__ASSIGNED TASK__: Starting at the line below that contains "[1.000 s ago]" and ending at the line that contains "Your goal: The", retype each line exactly as it stands, but omit the pictures.

====

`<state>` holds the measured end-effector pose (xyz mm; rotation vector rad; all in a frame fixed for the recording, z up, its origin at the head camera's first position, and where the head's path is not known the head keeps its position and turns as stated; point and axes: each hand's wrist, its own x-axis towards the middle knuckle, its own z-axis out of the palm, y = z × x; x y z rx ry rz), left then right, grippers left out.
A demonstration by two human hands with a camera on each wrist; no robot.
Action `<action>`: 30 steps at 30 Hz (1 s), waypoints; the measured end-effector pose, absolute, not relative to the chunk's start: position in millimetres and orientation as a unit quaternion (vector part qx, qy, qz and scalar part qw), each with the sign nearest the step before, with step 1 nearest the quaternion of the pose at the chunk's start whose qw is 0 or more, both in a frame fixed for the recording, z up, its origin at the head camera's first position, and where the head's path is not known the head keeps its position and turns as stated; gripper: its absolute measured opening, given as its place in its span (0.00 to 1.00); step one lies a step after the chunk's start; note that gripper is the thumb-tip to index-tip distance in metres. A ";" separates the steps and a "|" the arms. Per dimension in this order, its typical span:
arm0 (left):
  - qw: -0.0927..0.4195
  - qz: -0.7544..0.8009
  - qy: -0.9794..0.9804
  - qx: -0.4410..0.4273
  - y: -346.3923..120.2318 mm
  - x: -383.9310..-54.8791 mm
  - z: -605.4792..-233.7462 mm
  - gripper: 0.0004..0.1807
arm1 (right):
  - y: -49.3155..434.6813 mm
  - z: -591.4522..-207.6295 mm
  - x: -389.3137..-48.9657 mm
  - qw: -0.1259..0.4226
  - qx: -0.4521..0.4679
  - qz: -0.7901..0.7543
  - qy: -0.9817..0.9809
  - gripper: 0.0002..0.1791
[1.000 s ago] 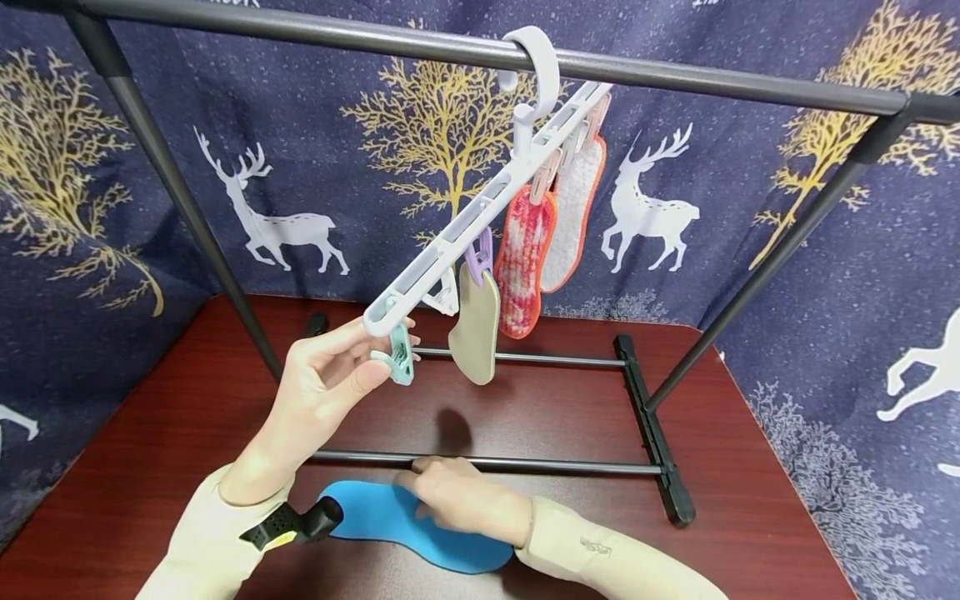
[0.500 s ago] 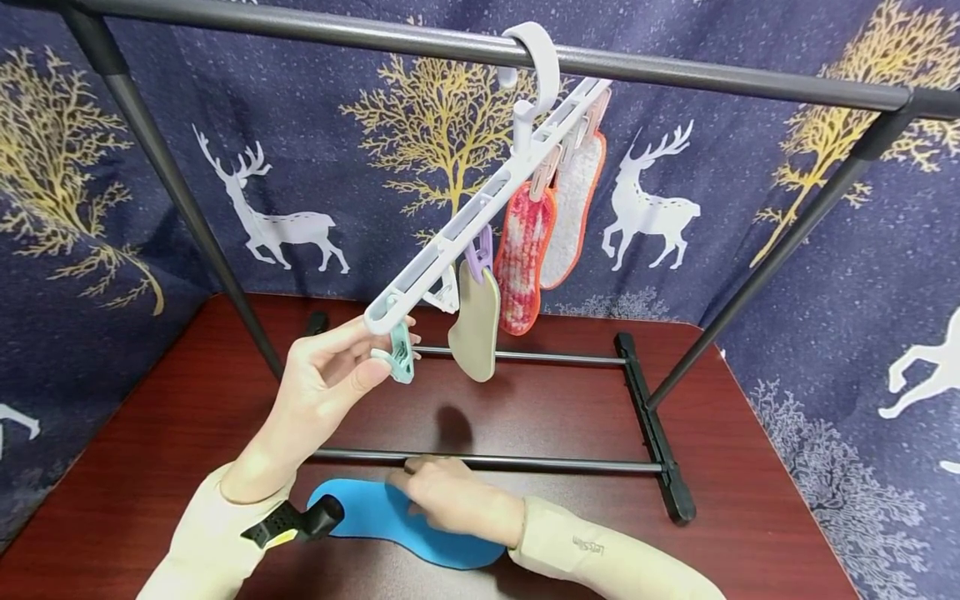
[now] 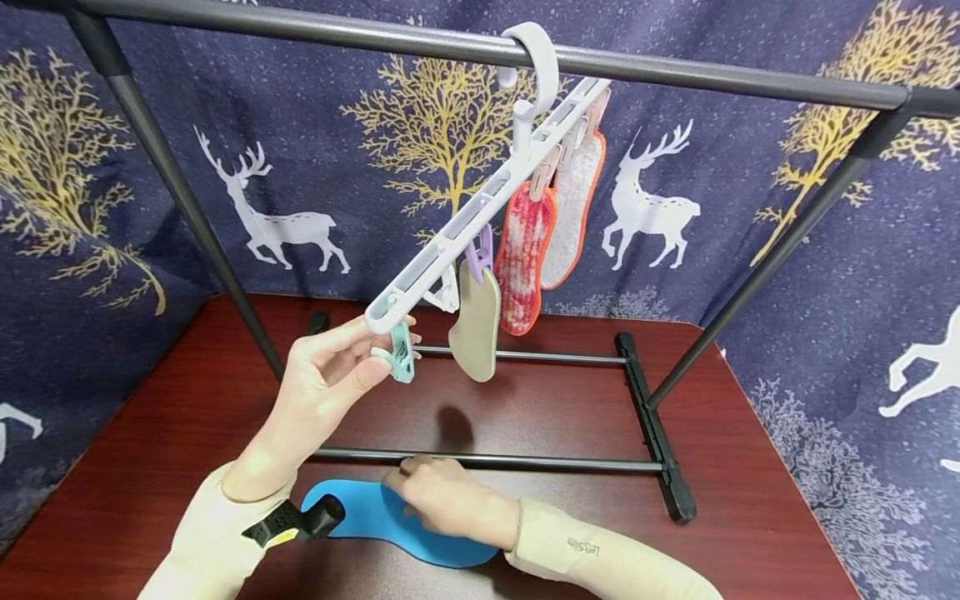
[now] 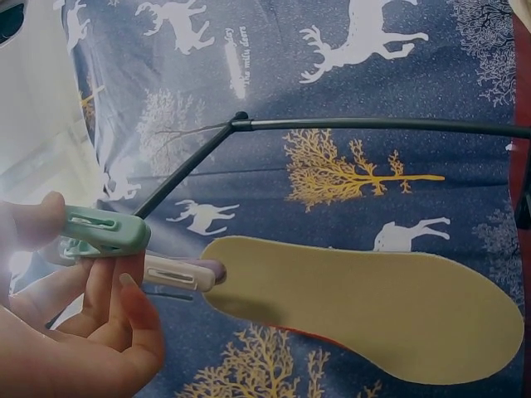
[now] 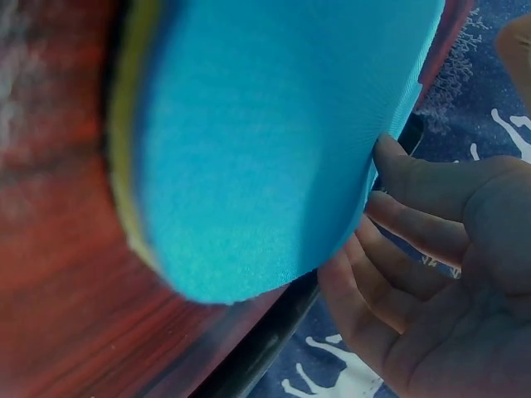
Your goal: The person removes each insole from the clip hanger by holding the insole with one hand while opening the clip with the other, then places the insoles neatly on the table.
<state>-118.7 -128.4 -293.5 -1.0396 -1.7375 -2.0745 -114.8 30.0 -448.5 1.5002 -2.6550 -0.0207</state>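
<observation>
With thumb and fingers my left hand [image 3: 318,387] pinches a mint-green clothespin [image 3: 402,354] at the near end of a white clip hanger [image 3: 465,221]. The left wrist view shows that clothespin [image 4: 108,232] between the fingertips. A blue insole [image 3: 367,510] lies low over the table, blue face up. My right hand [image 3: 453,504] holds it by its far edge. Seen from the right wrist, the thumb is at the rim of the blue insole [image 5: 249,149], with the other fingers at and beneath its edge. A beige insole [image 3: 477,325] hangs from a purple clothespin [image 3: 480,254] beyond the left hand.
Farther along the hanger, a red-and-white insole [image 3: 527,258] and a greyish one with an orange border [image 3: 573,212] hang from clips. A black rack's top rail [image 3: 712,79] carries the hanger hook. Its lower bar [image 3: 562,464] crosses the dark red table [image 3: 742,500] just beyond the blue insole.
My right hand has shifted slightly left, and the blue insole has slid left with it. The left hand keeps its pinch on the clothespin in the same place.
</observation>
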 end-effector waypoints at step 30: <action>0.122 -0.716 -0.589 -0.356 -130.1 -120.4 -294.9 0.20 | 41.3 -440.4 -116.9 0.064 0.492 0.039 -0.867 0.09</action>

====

__WRITTEN REPLY__:
[1.000 s ago] 
[0.500 s ago] 
[now] 
[now] 
[now] 
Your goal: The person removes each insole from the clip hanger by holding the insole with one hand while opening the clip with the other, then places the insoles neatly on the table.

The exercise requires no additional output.